## What the task requires
The lines you return must be all those in the data that hold the string "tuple".

## Provided data
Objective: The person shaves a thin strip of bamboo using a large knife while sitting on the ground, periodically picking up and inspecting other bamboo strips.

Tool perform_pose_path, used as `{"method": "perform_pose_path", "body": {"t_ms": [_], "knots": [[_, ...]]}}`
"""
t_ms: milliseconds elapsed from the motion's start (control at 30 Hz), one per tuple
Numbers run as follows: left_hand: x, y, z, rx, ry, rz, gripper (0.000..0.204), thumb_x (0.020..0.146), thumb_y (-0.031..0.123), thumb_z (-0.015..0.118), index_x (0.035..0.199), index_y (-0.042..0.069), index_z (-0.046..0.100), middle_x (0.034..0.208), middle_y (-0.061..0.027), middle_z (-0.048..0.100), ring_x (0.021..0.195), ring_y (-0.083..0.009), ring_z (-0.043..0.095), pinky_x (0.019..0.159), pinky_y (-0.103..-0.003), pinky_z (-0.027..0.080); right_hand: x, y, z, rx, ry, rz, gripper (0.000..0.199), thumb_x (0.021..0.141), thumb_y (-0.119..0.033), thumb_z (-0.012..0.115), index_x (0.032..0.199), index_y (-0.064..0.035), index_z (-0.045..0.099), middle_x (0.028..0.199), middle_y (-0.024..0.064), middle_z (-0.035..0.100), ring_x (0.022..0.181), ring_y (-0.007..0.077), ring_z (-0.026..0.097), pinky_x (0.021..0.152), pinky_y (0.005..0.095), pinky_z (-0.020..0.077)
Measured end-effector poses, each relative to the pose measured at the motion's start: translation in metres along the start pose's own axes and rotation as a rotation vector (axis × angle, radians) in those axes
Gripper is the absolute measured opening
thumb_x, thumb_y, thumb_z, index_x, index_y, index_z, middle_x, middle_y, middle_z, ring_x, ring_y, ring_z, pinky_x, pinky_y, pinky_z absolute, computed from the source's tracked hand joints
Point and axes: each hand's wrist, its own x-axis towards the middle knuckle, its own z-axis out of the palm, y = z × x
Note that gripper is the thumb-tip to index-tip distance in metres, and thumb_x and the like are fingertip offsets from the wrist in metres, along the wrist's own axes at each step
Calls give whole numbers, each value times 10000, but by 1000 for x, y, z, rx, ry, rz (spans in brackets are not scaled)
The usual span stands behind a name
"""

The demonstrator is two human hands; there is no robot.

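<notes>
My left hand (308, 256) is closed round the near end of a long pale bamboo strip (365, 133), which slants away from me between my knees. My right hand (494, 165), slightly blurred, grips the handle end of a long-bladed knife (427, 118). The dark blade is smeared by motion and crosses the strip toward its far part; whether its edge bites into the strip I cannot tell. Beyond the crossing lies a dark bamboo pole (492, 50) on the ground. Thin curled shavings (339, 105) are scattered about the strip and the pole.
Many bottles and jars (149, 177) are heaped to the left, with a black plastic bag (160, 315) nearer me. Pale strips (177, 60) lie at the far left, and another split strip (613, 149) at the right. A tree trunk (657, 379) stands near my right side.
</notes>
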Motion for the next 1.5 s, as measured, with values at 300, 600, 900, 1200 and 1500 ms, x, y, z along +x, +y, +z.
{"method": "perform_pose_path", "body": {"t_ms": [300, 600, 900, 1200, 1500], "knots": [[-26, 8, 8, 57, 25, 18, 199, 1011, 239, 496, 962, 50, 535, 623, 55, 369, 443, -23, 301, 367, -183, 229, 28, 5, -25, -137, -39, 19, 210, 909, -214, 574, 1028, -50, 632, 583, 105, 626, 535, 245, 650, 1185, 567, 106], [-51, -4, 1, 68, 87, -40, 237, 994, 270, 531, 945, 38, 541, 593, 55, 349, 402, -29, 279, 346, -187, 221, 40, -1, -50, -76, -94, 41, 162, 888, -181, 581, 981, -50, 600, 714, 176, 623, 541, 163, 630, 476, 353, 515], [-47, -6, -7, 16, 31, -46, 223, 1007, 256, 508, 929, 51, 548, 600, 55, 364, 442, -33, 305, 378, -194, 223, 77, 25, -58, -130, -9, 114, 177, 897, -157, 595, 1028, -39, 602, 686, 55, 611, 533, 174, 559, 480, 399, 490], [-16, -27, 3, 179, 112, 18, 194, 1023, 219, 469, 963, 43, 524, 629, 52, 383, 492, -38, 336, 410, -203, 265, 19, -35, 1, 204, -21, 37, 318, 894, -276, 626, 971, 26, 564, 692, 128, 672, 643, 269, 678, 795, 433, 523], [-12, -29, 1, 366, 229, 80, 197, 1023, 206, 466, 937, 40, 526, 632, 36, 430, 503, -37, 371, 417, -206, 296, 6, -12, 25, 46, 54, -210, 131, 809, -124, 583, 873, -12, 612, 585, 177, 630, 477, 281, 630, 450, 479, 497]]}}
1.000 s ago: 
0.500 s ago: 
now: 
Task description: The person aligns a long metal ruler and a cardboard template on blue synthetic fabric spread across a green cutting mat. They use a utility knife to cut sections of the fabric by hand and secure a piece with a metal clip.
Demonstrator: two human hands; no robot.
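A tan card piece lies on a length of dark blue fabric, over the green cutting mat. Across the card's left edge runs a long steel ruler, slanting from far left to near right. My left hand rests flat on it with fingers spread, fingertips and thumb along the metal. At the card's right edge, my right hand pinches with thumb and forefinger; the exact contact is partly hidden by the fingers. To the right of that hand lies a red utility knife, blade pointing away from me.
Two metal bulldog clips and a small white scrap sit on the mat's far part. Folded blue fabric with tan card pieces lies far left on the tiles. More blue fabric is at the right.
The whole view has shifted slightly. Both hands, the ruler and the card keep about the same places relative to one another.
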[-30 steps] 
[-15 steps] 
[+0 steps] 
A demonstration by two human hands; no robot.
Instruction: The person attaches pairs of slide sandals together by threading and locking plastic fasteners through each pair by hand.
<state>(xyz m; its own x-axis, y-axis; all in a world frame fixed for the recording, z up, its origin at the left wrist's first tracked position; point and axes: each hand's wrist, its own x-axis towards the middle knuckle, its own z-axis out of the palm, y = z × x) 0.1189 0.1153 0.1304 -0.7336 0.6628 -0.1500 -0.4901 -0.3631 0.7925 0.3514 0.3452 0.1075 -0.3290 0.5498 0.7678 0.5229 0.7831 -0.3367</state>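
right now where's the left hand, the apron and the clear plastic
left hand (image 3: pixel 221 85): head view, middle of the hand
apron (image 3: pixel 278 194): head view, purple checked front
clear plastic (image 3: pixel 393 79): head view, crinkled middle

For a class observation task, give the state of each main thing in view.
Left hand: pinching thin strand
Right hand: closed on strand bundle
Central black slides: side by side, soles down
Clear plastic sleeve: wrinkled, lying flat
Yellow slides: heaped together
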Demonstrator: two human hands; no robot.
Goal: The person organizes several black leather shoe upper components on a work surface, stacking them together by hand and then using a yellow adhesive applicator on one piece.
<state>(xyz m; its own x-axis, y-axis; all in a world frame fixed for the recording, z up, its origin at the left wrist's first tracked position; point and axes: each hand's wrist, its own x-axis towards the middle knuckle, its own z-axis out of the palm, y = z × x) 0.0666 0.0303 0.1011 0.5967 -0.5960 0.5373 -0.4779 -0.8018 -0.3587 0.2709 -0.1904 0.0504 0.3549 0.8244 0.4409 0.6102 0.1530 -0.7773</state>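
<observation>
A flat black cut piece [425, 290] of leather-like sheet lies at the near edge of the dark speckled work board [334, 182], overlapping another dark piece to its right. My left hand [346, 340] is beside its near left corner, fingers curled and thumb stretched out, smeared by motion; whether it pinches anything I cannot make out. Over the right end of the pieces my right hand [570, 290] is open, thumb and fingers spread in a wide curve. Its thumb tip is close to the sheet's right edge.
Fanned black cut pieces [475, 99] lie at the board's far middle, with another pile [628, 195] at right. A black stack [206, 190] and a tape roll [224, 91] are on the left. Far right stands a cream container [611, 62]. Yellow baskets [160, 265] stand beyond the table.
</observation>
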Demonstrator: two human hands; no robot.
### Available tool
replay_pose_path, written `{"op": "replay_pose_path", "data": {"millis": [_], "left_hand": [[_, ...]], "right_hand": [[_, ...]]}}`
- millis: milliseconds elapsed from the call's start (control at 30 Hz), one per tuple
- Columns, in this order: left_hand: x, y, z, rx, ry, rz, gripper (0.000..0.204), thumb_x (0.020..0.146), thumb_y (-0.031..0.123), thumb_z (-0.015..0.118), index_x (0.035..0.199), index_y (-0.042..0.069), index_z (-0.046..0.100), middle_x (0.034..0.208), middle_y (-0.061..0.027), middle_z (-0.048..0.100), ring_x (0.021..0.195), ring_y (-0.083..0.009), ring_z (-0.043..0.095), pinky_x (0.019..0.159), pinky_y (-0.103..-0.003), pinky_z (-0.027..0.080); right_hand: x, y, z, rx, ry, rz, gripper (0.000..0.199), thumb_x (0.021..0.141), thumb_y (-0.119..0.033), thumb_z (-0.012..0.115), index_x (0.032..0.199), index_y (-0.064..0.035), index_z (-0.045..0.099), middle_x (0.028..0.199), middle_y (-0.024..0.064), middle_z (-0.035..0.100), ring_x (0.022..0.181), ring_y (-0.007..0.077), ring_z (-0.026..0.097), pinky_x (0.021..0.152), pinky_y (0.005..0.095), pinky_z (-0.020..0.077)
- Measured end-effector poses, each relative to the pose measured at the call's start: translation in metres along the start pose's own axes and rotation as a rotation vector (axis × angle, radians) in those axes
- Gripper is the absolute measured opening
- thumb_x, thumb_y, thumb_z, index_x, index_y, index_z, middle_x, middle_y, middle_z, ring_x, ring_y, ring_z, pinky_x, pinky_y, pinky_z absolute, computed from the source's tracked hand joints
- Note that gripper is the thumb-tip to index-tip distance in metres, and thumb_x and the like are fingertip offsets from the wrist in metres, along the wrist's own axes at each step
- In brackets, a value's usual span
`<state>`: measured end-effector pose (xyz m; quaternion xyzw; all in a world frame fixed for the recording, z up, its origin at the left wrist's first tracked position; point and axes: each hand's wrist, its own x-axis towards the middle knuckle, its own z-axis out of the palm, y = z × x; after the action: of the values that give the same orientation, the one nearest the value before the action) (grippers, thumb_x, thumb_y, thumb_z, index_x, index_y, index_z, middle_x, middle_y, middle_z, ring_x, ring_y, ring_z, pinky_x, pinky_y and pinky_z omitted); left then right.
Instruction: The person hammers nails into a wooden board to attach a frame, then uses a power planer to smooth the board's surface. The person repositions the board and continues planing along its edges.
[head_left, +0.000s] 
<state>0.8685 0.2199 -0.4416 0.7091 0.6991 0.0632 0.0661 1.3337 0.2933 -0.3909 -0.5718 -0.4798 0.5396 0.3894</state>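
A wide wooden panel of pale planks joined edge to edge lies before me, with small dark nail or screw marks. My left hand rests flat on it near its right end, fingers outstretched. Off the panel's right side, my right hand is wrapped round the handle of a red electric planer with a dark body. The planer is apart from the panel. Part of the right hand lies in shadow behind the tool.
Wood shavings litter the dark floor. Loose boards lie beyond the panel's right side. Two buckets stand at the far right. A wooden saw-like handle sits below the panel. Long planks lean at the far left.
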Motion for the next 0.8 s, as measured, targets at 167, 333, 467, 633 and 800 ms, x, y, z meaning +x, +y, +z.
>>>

## Reply to the task
t_ms: milliseconds elapsed from the motion's start (control at 30 Hz), one per tuple
- millis: milliseconds elapsed from the call's start (control at 30 Hz), one per tuple

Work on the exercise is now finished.